Gravity Mobility is an EV infrastructure startup that’s backed by Google, and it has opened 24 500-kilowatt charging stations to major fleet operators. Perhaps more importantly, the company plans to offer thousands more of these super duper fast chargers across the United States. “If you look at how many (Tesla) Superchargers are added per year, we can add that many or more to grow our network. There’s nothing blocking that,” Gravity’s CEO Moshe Cohen told Reuters.
Gravity is not the only company offering this level of fast charging. Mercedes-Benz recently opened a charging station in Georgia with a claimed capacity of 500kW, but later information says that the stations are only currently offering 400kW of actual throughput. This makes sense because almost no vehicles can actually pull 500kW from a charging station, so it’s not necessary yet.

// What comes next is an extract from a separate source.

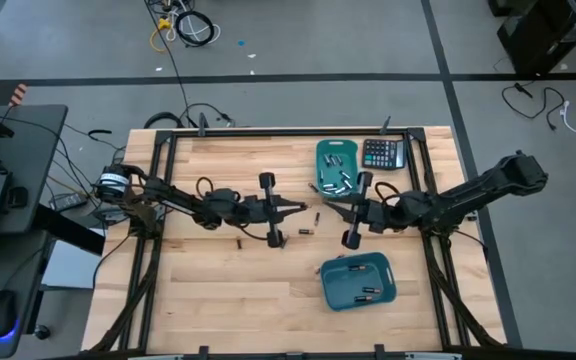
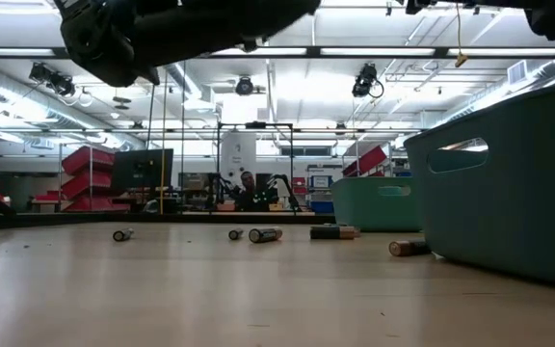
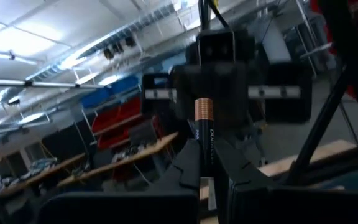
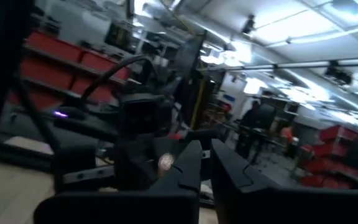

The bigger question is whether 500kW charging stations or even megawatt charging (1000kW) will be a big thing outside of medium and heavy duty vehicles in the future. The need for those power levels is obvious for semi trucks and other large vehicles with amazingly big battery packs. With power consumption that’s better measured in kilowatt-hours per mile than miles per kilowatt-hour, big power is needed to get a charge in a reasonable amount of time and get back on the road. But, for vehicles that can charge up enough to get to the next station in 15 minutes, 250-350 kW charging is plenty.
The “I need 500 miles of range in 5 minutes like a gas station” crowd would actually be pretty hard to serve, because that means light-duty vehicles charging at much greater than 500kW peak, and it requires huge battery packs. To deliver that much power would require expensive grid upgrades in most areas, and to give everyone a 200kWh battery pack (or much bigger) would require a much more robust supply chain for batteries than we have today.
So, the reality is that these fast stations are probably not going to be very useful for 5-10 years, if not longer, due to these constraints. But, if a company thinks its hardware will last that long and not need an upgrade to NACS 3 or whatever we’ll have for flying cars in 2035 (kidding), it is obviously free to get the jump on those speeds!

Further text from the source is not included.